(Items from a dataset)
◆ ◆ ◆ ◆ ◆ ◆ ◆

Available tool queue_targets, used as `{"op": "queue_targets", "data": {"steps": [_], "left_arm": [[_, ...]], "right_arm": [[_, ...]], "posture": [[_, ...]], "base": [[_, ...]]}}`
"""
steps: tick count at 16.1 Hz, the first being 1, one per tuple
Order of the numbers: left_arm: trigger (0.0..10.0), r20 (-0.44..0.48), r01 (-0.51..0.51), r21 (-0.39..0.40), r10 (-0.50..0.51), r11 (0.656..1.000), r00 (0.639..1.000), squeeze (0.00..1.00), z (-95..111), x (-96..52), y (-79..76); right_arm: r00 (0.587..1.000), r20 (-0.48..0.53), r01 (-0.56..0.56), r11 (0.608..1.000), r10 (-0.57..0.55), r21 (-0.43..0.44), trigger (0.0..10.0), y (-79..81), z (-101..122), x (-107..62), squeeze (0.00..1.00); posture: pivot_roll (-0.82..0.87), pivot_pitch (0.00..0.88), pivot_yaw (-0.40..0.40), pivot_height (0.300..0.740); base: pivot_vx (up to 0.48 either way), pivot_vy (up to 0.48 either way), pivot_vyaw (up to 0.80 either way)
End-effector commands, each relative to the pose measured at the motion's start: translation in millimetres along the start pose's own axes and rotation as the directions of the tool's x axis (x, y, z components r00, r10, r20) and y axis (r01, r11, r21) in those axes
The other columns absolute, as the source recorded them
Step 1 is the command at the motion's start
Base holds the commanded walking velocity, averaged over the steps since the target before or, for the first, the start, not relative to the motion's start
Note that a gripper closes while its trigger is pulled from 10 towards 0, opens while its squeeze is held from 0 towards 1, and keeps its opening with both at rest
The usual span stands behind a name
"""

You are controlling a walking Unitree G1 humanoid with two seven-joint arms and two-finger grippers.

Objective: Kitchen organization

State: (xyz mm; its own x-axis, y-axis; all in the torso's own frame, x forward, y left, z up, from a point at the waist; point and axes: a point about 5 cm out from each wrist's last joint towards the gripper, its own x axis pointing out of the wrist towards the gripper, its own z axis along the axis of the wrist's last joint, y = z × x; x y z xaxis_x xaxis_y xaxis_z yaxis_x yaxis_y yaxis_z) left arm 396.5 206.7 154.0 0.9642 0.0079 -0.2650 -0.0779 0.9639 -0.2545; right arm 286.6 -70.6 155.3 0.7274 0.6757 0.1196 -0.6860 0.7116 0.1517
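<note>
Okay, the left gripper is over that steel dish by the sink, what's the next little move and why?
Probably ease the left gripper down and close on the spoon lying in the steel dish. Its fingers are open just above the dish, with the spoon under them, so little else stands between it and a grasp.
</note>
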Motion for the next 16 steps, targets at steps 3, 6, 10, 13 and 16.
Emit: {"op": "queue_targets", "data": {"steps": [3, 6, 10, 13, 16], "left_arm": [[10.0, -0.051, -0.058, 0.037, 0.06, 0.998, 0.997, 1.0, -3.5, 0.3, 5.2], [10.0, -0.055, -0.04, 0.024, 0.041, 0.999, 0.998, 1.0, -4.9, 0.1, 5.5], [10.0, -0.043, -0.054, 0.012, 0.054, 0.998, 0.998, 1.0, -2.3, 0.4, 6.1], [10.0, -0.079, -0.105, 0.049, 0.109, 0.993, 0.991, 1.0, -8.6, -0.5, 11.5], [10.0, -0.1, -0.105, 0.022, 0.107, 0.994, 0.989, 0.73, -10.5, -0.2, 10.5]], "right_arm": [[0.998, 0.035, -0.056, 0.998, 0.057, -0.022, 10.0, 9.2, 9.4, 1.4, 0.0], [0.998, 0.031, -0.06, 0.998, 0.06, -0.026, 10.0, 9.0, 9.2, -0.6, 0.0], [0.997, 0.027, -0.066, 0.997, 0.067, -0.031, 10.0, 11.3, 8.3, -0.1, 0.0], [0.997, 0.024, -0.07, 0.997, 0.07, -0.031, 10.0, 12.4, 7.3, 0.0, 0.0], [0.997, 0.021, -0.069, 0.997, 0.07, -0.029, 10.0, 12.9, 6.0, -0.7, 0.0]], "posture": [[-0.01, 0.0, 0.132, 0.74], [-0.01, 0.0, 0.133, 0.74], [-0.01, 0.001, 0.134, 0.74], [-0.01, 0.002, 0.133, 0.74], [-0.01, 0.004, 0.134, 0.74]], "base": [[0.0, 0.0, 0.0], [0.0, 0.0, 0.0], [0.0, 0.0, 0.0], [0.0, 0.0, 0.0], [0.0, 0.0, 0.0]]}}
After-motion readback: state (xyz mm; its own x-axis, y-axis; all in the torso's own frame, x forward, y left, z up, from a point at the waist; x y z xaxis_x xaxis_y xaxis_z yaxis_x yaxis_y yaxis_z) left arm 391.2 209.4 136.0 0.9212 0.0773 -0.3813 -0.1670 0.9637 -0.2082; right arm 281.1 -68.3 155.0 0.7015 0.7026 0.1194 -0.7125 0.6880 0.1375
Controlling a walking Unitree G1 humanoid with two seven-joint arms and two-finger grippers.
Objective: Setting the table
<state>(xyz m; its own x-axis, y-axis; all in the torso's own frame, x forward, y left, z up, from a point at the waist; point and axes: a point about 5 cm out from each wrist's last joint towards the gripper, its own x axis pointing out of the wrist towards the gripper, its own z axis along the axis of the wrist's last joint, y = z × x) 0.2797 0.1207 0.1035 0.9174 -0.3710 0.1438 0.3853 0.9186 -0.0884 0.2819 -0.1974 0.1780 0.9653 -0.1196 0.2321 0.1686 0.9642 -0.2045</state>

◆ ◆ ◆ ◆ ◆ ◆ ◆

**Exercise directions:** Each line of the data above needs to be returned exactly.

**Solution for this exercise:**
Available tool queue_targets, used as `{"op": "queue_targets", "data": {"steps": [_], "left_arm": [[_, ...]], "right_arm": [[_, ...]], "posture": [[_, ...]], "base": [[_, ...]]}}`
"""
steps: tick count at 16.1 Hz, the first being 1, one per tuple
Order of the numbers: left_arm: trigger (0.0..10.0), r20 (-0.44..0.48), r01 (-0.51..0.51), r21 (-0.39..0.40), r10 (-0.50..0.51), r11 (0.656..1.000), r00 (0.639..1.000), squeeze (0.00..1.00), z (-95..111), x (-96..52), y (-79..76); right_arm: r00 (0.587..1.000), r20 (-0.48..0.53), r01 (-0.56..0.56), r11 (0.608..1.000), r10 (-0.57..0.55), r21 (-0.43..0.44), trigger (0.0..10.0), y (-79..81), z (-101..122), x (-107..62), squeeze (0.00..1.00); posture: pivot_roll (-0.82..0.87), pivot_pitch (0.00..0.88), pivot_yaw (-0.40..0.40), pivot_height (0.300..0.740); base: pivot_vx (up to 0.48 either way), pivot_vy (up to 0.48 either way), pivot_vyaw (up to 0.80 either way)
End-effector commands, each relative to the pose measured at the motion's start: translation in millimetres along the start pose's own axes and rotation as the directions of the tool's x axis (x, y, z components r00, r10, r20) and y axis (r01, r11, r21) in those axes
The other columns absolute, as the source recorded them
Step 1 is the command at the motion's start
Base holds the commanded walking velocity, averaged over the steps since the target before or, for the first, the start, not relative to the motion's start
Note that a gripper closes while its trigger is pulled from 10 towards 0, opens while its squeeze is held from 0 towards 1, and keeps its opening with both at rest
The usual span stands behind a name
"""

You are controlling a walking Unitree G1 humanoid with two seven-joint arms and two-finger grippers.

Objective: Kitchen organization

State: (xyz mm; its own x-axis, y-axis; all in the torso's own frame, x forward, y left, z up, from a point at the waist; point and axes: a point about 5 cm out from each wrist's last joint towards the gripper, its own x axis pointing out of the wrist towards the gripper, its own z axis along the axis of the wrist's last joint, y = z × x; x y z xaxis_x xaxis_y xaxis_z yaxis_x yaxis_y yaxis_z) left arm 396.5 206.7 154.0 0.9642 0.0079 -0.2650 -0.0779 0.9639 -0.2545; right arm 286.6 -70.6 155.3 0.7274 0.6757 0.1196 -0.6860 0.7116 0.1517
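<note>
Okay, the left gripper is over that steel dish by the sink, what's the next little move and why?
Probably ease the left gripper down and close on the spoon lying in the steel dish. Its fingers are open just above the dish, with the spoon under them, so little else stands between it and a grasp.
</note>
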Motion for the next 16 steps, targets at steps 3, 6, 10, 13 and 16.
Emit: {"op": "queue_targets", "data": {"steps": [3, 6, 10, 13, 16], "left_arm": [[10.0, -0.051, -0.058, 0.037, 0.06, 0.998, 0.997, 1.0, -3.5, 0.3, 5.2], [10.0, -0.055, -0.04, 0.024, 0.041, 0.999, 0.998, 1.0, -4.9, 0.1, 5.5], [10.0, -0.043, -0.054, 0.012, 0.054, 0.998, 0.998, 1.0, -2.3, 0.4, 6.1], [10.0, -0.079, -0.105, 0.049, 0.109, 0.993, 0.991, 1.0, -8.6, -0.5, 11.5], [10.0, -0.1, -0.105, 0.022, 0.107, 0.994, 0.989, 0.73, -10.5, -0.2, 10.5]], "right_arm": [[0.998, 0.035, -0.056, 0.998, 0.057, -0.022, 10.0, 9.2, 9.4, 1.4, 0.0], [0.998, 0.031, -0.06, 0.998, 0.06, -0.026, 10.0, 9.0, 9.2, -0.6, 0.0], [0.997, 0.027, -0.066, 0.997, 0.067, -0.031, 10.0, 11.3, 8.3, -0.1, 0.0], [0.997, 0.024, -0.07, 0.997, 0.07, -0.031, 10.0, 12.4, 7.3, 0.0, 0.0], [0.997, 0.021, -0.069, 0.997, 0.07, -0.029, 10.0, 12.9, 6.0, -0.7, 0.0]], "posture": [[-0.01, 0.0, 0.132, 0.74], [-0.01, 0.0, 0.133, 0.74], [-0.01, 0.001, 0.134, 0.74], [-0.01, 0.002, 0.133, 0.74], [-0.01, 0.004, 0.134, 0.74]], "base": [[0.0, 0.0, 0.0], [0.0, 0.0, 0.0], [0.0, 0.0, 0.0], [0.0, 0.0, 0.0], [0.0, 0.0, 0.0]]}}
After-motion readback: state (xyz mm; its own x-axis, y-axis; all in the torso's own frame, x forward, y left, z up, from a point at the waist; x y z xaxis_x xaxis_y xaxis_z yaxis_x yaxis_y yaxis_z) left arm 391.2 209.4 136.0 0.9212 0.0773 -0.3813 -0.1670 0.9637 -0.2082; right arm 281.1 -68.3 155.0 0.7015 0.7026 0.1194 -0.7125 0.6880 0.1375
Controlling a walking Unitree G1 humanoid with two seven-joint arms and two-finger grippers.
Objective: Setting the table
<state>(xyz m; its own x-axis, y-axis; all in the torso's own frame, x forward, y left, z up, from a point at the waist; point and axes: a point about 5 cm out from each wrist's last joint towards the gripper, its own x axis pointing out of the wrist towards the gripper, its own z axis along the axis of the wrist's last joint, y = z × x) 0.2797 0.1207 0.1035 0.9174 -0.3710 0.1438 0.3853 0.9186 -0.0884 0.2819 -0.1974 0.1780 0.9653 -0.1196 0.2321 0.1686 0.9642 -0.2045</state>

No more output will be produced.